Introduce a degraded state and a pluggable combiner for global state computation #130

rmannibucau · 2018-07-09T08:44:04Z

The goal is to be able to be able to flag as "DEGRADED" a state, which means a system is not "UP" but not "DOWN". Interest is to be able to prioritize failure handling and identify systems which are responding but not at the best.

The combiner would be used if implemented (using cdi resolution rule) in the endpoint to compute the global state, it can likely be a BinaryOperator or BiFunction<State, State, State>.

derekm · 2018-10-19T17:33:39Z

+1 on @rmannibucau's recommendation for a 3rd state.

The draft Health Check Response Format RFC that wants to align with MP Health 2.0 calls for a 3rd "warn" state. (The RFC uses "pass" and "fail", but allows "up" and "down" aliases for Java compatibility. So far "warn" has no aliases.)

Whether underlying states roll up to "warn" instead of "down" depends on whether the check failures are in liveness checks, readiness checks or non-liveness/non-readiness health checks (when failures are only in the last category of checks, the overall state is "warn" or "degraded", but still live and ready).

See PR discussions here: inadarei/rfc-healthcheck#25
and here: #142

aguibert · 2019-12-04T18:06:19Z

+1 on this proposal, but similar to @derekm I would also like to see the status name being warn as opposed to the originally suggested DEGRADED because it aligns with the draft RFC

rmannibucau · 2019-12-04T18:32:29Z

No strong take on the naming, degraded is what I used by the past but if there is an actual final rfc we should just align on it IMHO

derekm · 2019-12-04T21:51:54Z

The RFC is still in draft stages, but this community should definitely be involved in helping to specify that RFC.

The RFC calls for Map<String, List<Check>> checks whereas MP Health calls for List<Check> checks. In my projects, I put MP Health into a mode where it serves out Map<String, Check> checks.

The rationale for Map<String, List<Check>> format to the checks field is, for example, a CPU stats healthcheck with results per-core or an HA dependency with results per-instance. In MP Health, I guess we'd stuff that stuff into a Check's Map<String, Object> data.

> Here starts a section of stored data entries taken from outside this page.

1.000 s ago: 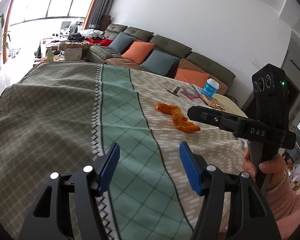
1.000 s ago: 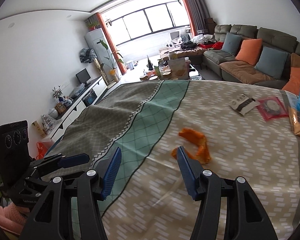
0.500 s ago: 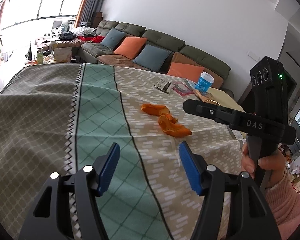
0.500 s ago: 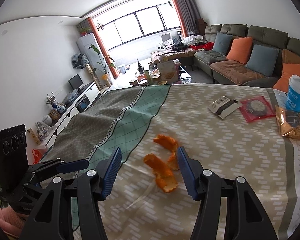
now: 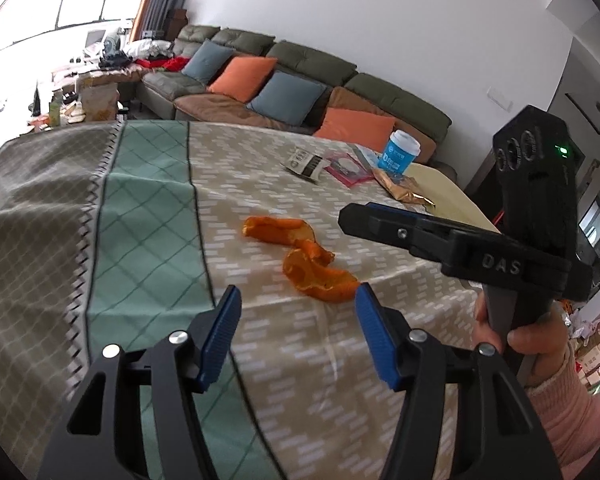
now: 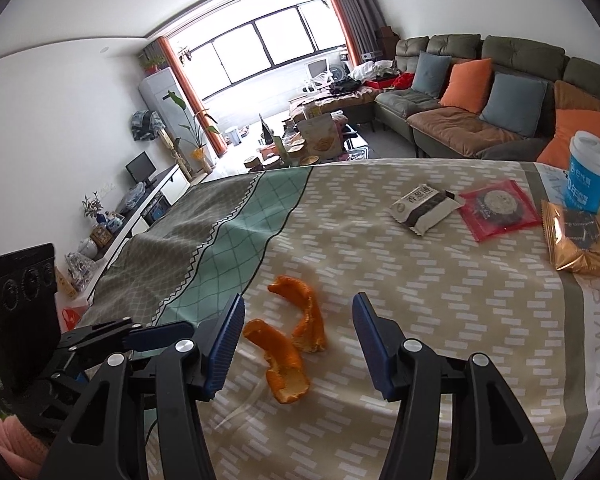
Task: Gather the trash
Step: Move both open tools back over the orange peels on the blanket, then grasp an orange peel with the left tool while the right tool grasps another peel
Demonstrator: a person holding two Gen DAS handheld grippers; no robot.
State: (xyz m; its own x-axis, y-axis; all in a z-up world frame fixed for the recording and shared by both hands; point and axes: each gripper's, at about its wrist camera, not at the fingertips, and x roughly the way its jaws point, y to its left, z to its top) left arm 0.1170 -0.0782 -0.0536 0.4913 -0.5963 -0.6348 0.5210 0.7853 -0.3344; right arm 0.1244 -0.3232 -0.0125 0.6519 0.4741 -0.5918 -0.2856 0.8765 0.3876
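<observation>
Curled pieces of orange peel (image 6: 290,344) lie on the beige part of a patterned tablecloth (image 6: 440,292) that covers the worktop, just right of its green diamond-patterned stripe (image 6: 244,232). The right gripper (image 6: 298,342) hangs above the peel with its blue-padded jaws spread wide and empty, the peel showing between them. The left gripper (image 5: 296,332) is likewise released and empty, its jaws apart just short of the nearest peel piece (image 5: 318,276). In the left wrist view the right gripper (image 5: 352,220) reaches in from the right side, gripped by a hand (image 5: 520,336) in a pink sleeve. Toward the far end of the cloth rest a white-and-black snack packet (image 6: 424,210), a red wrapper (image 6: 498,210), a gold foil packet (image 6: 580,240) and a blue paper cup (image 6: 588,172) with a white lid. A sofa (image 6: 500,92) with orange and grey-blue cushions stands beyond.
</observation>
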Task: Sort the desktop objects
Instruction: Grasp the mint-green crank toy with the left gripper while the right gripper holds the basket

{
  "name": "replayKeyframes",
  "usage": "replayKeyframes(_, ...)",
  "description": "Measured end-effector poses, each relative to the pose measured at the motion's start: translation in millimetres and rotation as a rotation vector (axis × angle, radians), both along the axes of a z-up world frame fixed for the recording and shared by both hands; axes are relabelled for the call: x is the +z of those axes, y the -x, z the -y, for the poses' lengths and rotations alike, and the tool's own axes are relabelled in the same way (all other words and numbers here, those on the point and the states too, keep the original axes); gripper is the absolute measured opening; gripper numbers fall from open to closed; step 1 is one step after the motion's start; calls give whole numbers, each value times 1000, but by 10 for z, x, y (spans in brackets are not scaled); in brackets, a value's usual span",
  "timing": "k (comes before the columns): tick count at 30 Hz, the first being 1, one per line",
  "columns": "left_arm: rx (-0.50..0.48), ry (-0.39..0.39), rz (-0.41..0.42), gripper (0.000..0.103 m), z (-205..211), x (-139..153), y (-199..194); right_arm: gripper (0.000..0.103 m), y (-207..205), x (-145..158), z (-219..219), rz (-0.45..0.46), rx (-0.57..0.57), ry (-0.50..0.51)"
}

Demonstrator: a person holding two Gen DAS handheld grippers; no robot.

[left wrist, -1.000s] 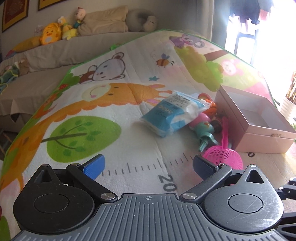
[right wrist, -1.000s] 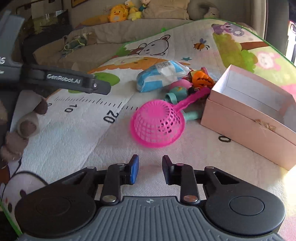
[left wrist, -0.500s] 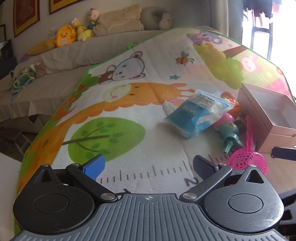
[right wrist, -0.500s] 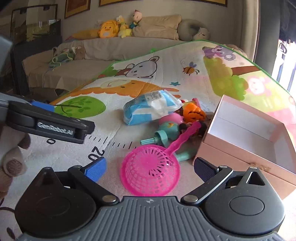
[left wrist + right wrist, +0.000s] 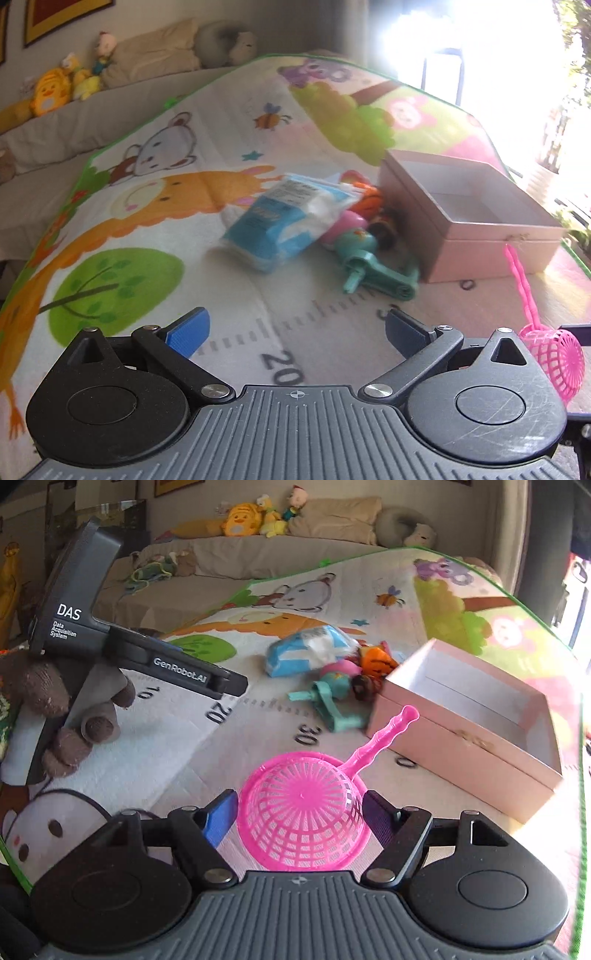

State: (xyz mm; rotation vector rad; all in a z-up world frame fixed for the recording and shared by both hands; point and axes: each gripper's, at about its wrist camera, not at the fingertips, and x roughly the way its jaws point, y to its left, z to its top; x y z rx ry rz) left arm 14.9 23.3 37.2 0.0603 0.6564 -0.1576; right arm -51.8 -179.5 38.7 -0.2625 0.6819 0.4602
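Observation:
A pink plastic strainer [image 5: 303, 819] sits bowl-first between the fingers of my right gripper [image 5: 300, 814], which is shut on its bowl; its handle points toward the open pink box [image 5: 469, 716]. The strainer also shows at the right edge of the left wrist view [image 5: 554, 354]. My left gripper [image 5: 295, 328] is open and empty above the play mat. A blue-and-white tissue pack [image 5: 288, 221], a teal toy [image 5: 373, 273], a pink toy and an orange toy lie left of the box [image 5: 469, 218].
The colourful play mat [image 5: 147, 206] covers the surface, with a printed ruler. A sofa with plush toys [image 5: 251, 513] lies behind. The left gripper's body [image 5: 147, 653] and a gloved hand [image 5: 55, 709] stand at the left of the right wrist view.
My right gripper moved forward around the strainer's bowl and closed on it. The strainer's handle now lies clear of the toy pile. My left gripper shifted slightly, still open.

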Motion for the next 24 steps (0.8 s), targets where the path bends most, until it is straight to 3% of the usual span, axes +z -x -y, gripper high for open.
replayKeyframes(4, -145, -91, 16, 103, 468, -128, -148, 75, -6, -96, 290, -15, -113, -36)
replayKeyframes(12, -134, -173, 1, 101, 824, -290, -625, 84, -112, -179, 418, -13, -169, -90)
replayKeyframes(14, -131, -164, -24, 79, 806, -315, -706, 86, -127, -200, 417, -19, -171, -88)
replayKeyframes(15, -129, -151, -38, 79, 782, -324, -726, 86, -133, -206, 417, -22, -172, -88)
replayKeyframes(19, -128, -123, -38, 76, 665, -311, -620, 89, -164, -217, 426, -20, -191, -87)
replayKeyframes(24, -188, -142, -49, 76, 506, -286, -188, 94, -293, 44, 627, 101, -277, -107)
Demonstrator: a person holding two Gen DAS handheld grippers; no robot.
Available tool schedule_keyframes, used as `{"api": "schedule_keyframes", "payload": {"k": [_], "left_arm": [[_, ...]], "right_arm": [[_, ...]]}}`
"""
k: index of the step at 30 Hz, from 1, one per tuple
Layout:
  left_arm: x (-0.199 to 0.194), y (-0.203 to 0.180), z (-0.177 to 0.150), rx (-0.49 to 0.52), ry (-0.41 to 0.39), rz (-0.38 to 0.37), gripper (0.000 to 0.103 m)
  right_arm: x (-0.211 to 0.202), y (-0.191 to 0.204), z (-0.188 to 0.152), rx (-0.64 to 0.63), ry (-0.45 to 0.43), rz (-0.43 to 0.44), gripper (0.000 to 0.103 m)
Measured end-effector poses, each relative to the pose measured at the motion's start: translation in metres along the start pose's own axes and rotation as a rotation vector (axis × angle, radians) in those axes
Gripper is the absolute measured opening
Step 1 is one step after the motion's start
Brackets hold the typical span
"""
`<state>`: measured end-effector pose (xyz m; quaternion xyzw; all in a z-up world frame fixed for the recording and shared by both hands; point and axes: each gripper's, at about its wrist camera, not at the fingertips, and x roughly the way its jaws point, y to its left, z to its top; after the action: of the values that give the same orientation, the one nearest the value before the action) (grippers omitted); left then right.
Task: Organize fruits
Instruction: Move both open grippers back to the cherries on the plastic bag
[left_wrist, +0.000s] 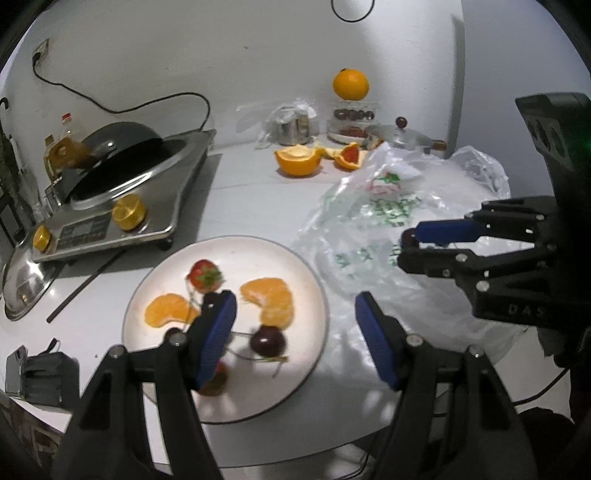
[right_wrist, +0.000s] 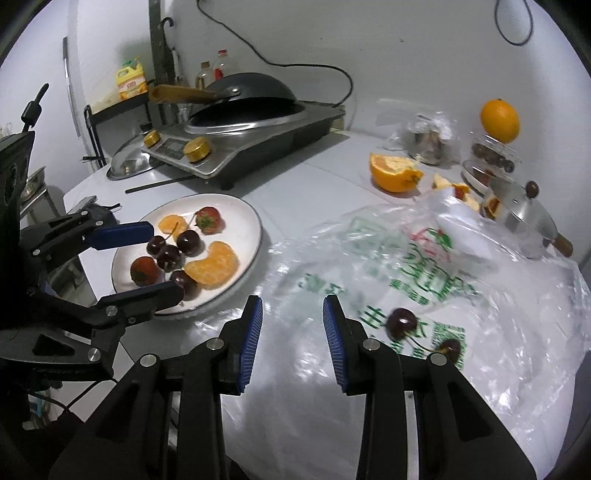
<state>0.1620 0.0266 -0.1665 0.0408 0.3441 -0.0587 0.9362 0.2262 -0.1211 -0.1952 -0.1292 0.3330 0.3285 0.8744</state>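
Note:
A white plate (left_wrist: 236, 402) (right_wrist: 243, 218) holds two orange segments (left_wrist: 271, 299) (right_wrist: 214, 266), strawberries (left_wrist: 203, 275) (right_wrist: 208, 219) and several dark cherries (left_wrist: 267, 341) (right_wrist: 189, 242). My left gripper (left_wrist: 295, 332) (right_wrist: 162, 258) is open and empty, low over the plate's right side. My right gripper (right_wrist: 291, 332) (left_wrist: 410, 243) is open and empty over a clear plastic bag (right_wrist: 424, 295) (left_wrist: 388, 229). Two cherries (right_wrist: 402, 323) lie on the bag just right of it.
An induction cooker with a dark wok (left_wrist: 122, 173) (right_wrist: 251, 122) stands behind the plate. A cut orange half (left_wrist: 297, 158) (right_wrist: 393, 173), a whole orange on a jar (left_wrist: 351, 85) (right_wrist: 499, 120), a steel pot (right_wrist: 521, 218) and a steel lid (left_wrist: 26, 280) are around.

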Motion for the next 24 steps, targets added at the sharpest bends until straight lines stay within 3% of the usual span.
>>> {"api": "schedule_keyframes", "payload": {"k": [3, 24], "left_arm": [[0.001, -0.008, 0.003, 0.004, -0.002, -0.008, 0.077], [0.03, -0.07, 0.023, 0.019, 0.045, -0.058, 0.078]], "right_arm": [[-0.005, -0.01, -0.005, 0.016, -0.007, -0.007, 0.036], [-0.031, -0.091, -0.044, 0.13, -0.015, -0.069, 0.036]]}}
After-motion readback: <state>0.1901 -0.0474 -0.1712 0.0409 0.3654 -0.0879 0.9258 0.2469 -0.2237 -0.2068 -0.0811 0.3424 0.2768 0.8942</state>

Now is the time to figure out where the RFC is over-specified and where MP Health is under-specified, such that the two ultimately align. The rename from outcome/state to status/status after the Health 1.0 release coincidentally put MP Health more in-line with the RFC, which was a nice happenstance.

rmannibucau · 2019-12-04T21:58:23Z

Sirona and most competitors use a list (https://github.com/apache/sirona/blob/192ba25c8951185367a5c54ffb34d4702a4e15ac/api/src/main/java/org/apache/sirona/status/NodeStatusReporter.java#L28) just for semantic reasons I guess. Using a map make it no more balanced and no more sortable (which is bad for some languages interoperability).

derekm · 2019-12-04T22:16:26Z

I use Hammock, which has: https://github.com/hammock-project/hammock/blob/master/util-health/src/main/java/ws/ament/hammock/health/HealthCheckManager.java#L79 via MP Config setting hammock.health.output.format=map.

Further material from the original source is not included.